Integrated Performance Monitoring toolkit
The Integrated Performance Monitoring (IPM) toolkit is an application-profiling infrastructure that produces detailed profiles of MPI communication and computation of an application while having negligible impact on its performance. It currently is used at most US Department of Energy supercomputing sites such as NERSC, Argonne and Oak Ridge National Laboratories. IPM's key developers are based at the Lawrence Berkeley Laboratory and the University of California (both the Berkeley and San Diego campuses).
IPM is extremely portable and is currently available on all HPC platforms at CSCS.
What can IPM do ?
It can generate detailed profiles of the following :
- MPI communication (calls, buffer sizes, communication patterns)
- PAPI hardware performance counters
- physical memory used per compute node
IPM is excellent at making profiles of the information listed above on a per-MPI-task basis. This makes detecting load imbalance much easier. However, there are a few significant limitations that one must keep in mind.
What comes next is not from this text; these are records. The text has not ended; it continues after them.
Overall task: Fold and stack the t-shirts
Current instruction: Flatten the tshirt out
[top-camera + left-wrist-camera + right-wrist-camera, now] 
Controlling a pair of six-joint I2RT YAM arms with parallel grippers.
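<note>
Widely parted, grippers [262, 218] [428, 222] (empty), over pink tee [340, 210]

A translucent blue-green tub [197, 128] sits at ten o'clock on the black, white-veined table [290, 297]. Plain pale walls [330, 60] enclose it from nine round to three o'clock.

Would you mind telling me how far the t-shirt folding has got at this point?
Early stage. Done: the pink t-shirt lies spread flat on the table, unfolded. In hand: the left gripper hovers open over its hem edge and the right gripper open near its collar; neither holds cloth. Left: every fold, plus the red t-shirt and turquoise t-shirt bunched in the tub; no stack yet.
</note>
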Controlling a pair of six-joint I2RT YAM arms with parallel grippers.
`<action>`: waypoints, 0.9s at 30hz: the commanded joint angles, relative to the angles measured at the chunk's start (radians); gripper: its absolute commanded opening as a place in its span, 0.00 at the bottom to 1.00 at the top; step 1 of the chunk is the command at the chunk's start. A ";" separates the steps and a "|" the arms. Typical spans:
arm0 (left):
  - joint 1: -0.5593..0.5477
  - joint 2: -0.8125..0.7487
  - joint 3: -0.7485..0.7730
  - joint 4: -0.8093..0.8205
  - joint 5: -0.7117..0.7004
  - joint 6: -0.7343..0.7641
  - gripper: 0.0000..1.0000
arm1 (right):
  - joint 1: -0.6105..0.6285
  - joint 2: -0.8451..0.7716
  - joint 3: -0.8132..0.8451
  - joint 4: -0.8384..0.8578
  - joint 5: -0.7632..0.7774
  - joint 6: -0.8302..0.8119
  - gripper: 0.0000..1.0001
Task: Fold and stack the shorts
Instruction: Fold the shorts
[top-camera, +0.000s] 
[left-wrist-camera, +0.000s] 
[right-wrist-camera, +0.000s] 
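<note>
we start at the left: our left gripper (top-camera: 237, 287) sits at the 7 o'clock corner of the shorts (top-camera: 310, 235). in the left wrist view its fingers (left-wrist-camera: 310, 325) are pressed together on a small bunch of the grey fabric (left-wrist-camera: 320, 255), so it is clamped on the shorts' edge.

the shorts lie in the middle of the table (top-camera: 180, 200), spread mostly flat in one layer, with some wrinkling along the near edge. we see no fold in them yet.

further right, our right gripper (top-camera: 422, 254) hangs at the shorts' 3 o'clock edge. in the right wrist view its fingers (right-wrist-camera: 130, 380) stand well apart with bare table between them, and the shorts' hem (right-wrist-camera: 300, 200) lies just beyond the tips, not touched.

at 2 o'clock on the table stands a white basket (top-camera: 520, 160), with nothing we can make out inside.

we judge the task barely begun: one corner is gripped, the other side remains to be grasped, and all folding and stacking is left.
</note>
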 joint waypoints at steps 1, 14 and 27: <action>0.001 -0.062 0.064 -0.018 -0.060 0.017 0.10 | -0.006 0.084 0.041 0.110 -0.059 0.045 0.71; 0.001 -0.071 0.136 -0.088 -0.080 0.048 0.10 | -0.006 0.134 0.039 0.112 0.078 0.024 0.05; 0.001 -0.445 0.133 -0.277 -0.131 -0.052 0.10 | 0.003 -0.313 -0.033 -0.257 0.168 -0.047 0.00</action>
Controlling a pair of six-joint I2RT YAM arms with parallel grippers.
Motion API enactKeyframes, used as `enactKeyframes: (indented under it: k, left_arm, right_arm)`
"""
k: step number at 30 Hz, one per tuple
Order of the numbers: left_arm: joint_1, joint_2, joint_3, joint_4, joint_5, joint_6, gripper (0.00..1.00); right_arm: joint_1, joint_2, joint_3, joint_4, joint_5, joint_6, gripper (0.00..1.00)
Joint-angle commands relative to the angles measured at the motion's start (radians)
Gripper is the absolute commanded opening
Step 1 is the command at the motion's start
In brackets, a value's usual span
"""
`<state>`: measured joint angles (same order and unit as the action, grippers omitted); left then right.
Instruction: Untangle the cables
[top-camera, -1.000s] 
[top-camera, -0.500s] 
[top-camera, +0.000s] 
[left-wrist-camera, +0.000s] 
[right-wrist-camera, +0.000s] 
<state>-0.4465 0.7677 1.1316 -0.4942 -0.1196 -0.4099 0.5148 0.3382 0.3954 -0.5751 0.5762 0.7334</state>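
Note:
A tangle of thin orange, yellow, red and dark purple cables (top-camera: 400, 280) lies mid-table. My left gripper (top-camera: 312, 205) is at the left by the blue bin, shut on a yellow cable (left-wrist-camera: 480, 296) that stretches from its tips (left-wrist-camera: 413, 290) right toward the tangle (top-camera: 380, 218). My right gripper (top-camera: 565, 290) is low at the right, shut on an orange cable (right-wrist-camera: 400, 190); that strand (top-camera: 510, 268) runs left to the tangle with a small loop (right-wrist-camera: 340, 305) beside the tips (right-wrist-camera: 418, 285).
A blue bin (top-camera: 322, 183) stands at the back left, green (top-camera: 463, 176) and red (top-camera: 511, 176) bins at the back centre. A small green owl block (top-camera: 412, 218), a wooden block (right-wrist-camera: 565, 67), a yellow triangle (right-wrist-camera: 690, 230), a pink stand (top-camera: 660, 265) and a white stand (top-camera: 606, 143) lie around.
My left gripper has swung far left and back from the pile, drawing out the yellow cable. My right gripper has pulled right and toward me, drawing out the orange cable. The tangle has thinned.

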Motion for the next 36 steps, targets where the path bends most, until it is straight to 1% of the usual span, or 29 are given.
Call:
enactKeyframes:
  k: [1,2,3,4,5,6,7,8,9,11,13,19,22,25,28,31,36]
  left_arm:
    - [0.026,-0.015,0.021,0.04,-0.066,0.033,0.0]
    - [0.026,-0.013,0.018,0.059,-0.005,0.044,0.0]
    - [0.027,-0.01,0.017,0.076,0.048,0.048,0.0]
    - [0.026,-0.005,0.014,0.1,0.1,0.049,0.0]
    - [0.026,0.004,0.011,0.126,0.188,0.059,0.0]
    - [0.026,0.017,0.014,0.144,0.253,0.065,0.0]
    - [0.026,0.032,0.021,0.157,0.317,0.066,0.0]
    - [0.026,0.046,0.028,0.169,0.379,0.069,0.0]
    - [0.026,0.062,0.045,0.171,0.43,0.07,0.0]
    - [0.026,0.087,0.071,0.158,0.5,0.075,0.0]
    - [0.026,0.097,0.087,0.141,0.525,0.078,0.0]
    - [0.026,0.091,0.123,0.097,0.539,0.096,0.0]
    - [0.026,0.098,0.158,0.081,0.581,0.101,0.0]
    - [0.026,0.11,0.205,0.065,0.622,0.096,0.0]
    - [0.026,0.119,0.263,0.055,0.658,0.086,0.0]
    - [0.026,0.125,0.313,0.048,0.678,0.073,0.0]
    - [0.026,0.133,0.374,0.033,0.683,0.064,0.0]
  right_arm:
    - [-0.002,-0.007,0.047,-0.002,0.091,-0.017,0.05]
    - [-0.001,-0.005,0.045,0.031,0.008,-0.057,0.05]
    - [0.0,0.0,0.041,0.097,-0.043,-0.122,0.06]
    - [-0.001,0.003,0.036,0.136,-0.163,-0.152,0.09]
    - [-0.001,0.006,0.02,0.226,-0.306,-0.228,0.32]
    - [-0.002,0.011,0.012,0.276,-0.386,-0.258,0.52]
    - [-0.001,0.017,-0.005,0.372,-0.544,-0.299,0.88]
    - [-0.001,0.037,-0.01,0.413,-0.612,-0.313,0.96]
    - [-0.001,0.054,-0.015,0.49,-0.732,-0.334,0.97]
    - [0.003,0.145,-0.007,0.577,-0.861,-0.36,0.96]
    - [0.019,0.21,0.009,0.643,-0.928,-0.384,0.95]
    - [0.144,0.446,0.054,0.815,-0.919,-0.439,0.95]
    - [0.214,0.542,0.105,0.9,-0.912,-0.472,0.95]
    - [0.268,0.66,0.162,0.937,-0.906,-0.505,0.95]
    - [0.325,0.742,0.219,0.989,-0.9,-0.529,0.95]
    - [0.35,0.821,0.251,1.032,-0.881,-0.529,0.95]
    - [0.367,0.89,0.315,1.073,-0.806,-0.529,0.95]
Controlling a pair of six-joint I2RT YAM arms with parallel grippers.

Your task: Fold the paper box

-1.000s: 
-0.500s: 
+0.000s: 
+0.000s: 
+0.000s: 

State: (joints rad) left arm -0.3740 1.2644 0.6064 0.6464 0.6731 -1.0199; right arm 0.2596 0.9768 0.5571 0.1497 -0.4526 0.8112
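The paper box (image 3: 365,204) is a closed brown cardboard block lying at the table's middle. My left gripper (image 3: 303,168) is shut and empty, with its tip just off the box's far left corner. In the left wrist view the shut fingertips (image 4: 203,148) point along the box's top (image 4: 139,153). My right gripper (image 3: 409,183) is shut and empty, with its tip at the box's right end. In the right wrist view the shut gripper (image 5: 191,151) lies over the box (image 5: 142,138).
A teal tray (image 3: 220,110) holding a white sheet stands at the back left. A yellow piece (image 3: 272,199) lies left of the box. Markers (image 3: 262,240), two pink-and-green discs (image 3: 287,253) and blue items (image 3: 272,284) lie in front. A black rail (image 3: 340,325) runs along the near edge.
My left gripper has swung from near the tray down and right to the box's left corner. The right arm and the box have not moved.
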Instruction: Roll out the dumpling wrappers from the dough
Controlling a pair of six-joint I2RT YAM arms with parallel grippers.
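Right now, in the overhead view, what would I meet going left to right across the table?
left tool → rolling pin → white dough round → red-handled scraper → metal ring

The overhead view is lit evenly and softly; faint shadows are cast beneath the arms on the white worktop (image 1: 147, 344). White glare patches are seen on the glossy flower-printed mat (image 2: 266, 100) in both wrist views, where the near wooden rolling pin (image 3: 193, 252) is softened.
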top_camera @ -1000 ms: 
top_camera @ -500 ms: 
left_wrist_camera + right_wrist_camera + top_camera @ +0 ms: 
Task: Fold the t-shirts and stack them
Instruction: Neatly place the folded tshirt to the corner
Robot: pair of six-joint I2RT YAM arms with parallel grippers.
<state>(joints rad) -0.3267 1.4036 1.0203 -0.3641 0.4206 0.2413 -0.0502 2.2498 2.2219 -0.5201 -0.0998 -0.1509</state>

- Only MPI communication is profiled. There is no OpenMP or P-Threads support. Also, PGAS languages like UPC and co-Array FORTRAN are not supported.
- IO profiling is not available. However a version of IPM with IO support is currently under development.
- Detailed profiling of user-written functions that do not involve communication are not profiled automatically.
How to use IPM
- Using IPM is very easy. First, load the necessary module.
module load ipm
- Then relink your application in the following fashion. Please note that a full recompile is not necessary. By using the ftn or cc wrappers, you will NOT need to add the include or the library path to your compilation command. The wrapper will automatically do it for you.
ftn -o test.exe test.f90
cc -o test.exe test.c
- Before running the application, check that the ipm has been linked into your executable.
nm -o test.exe | grep ipm_finalize
ipm:00000000004017f0 T ipm_finalize
ipm:00000000004017f6 t __ipm_finalizeEND
- Now run your application as normal. A brief IPM report will be added to the STDOUT of your job. This report will highlight the walltime spent in some of the mostly commonly used MPI functions called by the application, the overall walltime used, the maximum amount of physical memory used per compute node, and the aggregate GFLOPS for the job. An XML-format IPM log file will also be generated in the directory where the executable is ran. More detailed application performance analysis is done with this file and is explained in a later section.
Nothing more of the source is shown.